Classifier Evaluation And Cost-Sensitive Thresholds

What's being tested

Interviewers are probing whether you can evaluate a binary classifier as a decision system, not just as a model with a high AUC. For Meta Data Scientist roles, this matters because classifiers often mediate product decisions with asymmetric costs: removing harmful content, flagging fraud, ranking likely interests, or escalating items for review. A strong answer connects offline evaluation, probability calibration, threshold selection, class imbalance, and online experimentation into one coherent framework. The bar is not “name precision and recall”; it is “choose the right metric and operating point for the product objective, quantify tradeoffs, and identify failure modes before launch.”

Core knowledge

Confusion matrix terms are the foundation: true positives, false positives, true negatives, and false negatives. From these derive precision = TP / (TP + FP), recall = TP / (TP + FN), FPR = FP / (FP + TN), and specificity = TN / (TN + FP).
Class imbalance changes metric interpretation. In fraud, harmful content, and rare-event prediction, accuracy can be misleading because a model that predicts “negative” for everyone may achieve 99% accuracy. Prefer PR-AUC, precision at fixed recall, recall at fixed precision, or cost-weighted utility.
ROC-AUC measures ranking quality across all thresholds and is insensitive to class prevalence in a way that can be useful but dangerous. For rare positives, PR-AUC is usually more product-relevant because it directly reflects positive-class purity: how many reviewed or acted-on items are actually problematic.
Threshold selection should optimize a decision objective, not default to 0.5. If predicted probability is calibrated and costs are known, act when expected benefit exceeds expected cost:
$p(y=1 \mid x) \cdot B_{TP} - (1 - p(y=1 \mid x)) \cdot C_{FP} > C_{action}$
Equivalently, choose a threshold based on the relative costs of false positives and false negatives.
Cost-sensitive evaluation translates product harm into measurable tradeoffs. For fraud, a false negative may lose money and increase ecosystem risk; a false positive may block a legitimate user.
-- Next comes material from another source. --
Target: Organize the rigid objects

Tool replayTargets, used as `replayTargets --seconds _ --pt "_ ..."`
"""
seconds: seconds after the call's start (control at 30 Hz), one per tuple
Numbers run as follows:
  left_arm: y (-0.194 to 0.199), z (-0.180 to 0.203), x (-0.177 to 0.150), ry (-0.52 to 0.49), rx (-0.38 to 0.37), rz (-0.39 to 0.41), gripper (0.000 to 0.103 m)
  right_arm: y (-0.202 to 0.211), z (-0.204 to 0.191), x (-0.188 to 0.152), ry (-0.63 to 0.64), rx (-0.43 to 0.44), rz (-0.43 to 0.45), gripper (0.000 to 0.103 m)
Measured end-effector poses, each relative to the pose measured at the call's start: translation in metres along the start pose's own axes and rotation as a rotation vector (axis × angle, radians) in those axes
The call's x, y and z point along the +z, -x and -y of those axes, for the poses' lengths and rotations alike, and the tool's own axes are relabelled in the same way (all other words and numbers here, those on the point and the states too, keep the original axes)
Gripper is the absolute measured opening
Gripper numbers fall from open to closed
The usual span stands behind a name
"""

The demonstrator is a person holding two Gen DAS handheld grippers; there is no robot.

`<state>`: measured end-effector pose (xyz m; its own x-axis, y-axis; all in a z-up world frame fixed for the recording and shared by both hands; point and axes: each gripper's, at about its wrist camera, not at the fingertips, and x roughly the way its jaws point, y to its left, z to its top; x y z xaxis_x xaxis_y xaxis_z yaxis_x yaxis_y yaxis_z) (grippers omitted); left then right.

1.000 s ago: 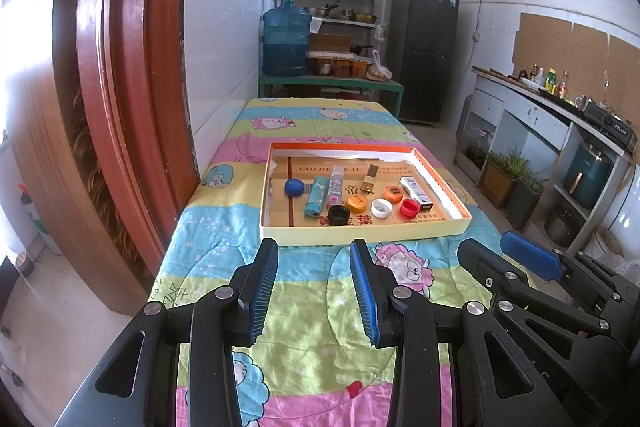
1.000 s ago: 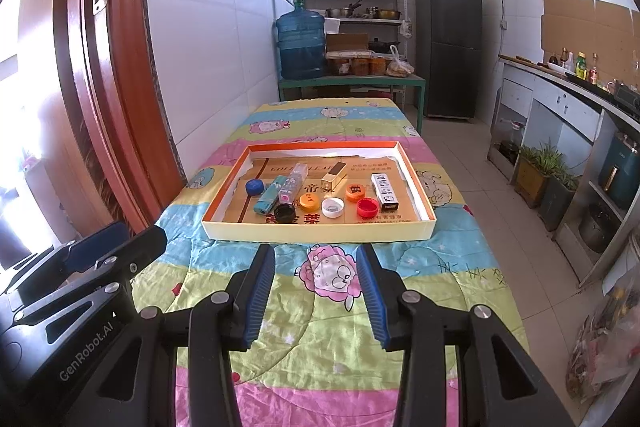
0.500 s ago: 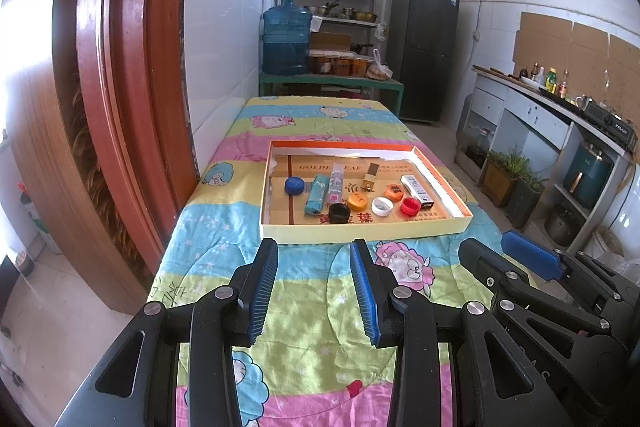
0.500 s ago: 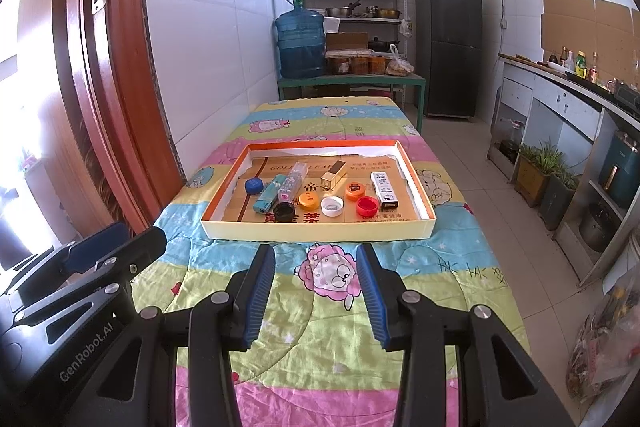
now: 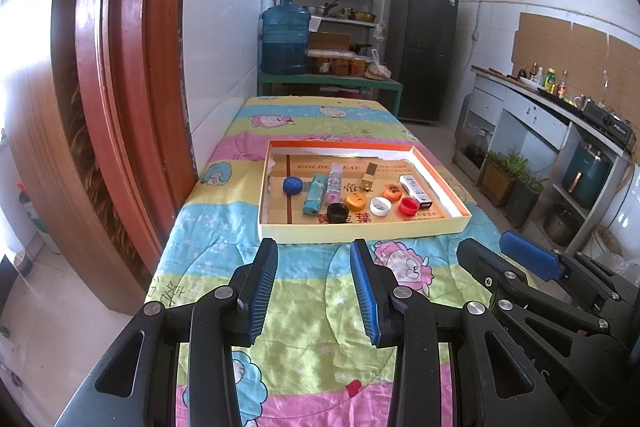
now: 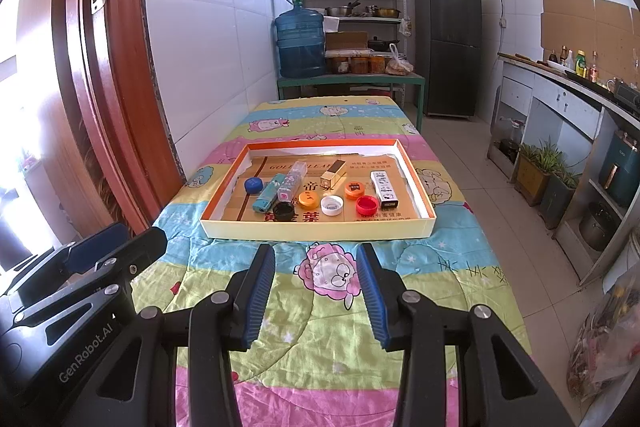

For harmful content, false negatives create safety risk; false positives can suppress valid speech and reduce creator trust.
Calibration means predicted scores correspond to empirical probabilities: among examples scored near 0.8, about 80% should be positive. Check reliability diagrams, calibration curves, Brier score, and expected calibration error. Ranking metrics can be good while calibration is poor, which breaks probability-based thresholding.
Calibration methods include Platt scaling, isotonic regression, and temperature scaling for neural models. Use a held-out calibration set, not the same data used to train the model. Isotonic can overfit on small samples; Platt scaling is more constrained but less flexible.
Capacity constraints often dominate thresholding. If only 50,000 posts per day can be human-reviewed, the operating point may be top-K by score rather than all examples above a fixed probability. Then evaluate precision@K, recall@K, reviewer yield, and marginal utility at the cutoff.
Offline validation must match deployment reality. Use time-based splits for systems with temporal drift, especially fraud or abuse models where adversaries adapt. Random splits can leak future behavior into training and inflate performance. For user-level prediction, split by user when repeated observations cause dependence.
Label quality is part of model evaluation. Human moderation labels may be noisy, delayed, policy-dependent, or sampled from previously flagged content. Estimate inter-rater agreement, audit uncertain regions near the threshold, and distinguish true model errors from ambiguous or stale labels.
Online experimentation should measure product and safety outcomes, not just model metrics. A model can improve offline PR-AUC while hurting DAU, appeals, trust, revenue, or reviewer workload. Use an A/B test, staged rollout, or shadow evaluation depending on risk, with guardrail metrics for user harm.
Segment analysis is essential at Meta scale. Evaluate by country, language, device, account age, creator size, traffic source, and protected or fairness-relevant groups where appropriate. Aggregate wins can hide severe degradation in small but important cohorts, especially when base rates differ.

Worked example

For “Evaluate fraud classifier with cost-sensitive metrics,” a strong candidate would start by clarifying the decision: are we blocking transactions, sending them to review, adding friction, or merely ranking risk for another system? They would ask for the base fraud rate, estimated dollar loss per false negative, user or revenue cost per false positive, review capacity, label delay, and whether scores are calibrated probabilities. The answer can then be organized around four pillars: offline evaluation, cost-sensitive thresholding, calibration, and online rollout.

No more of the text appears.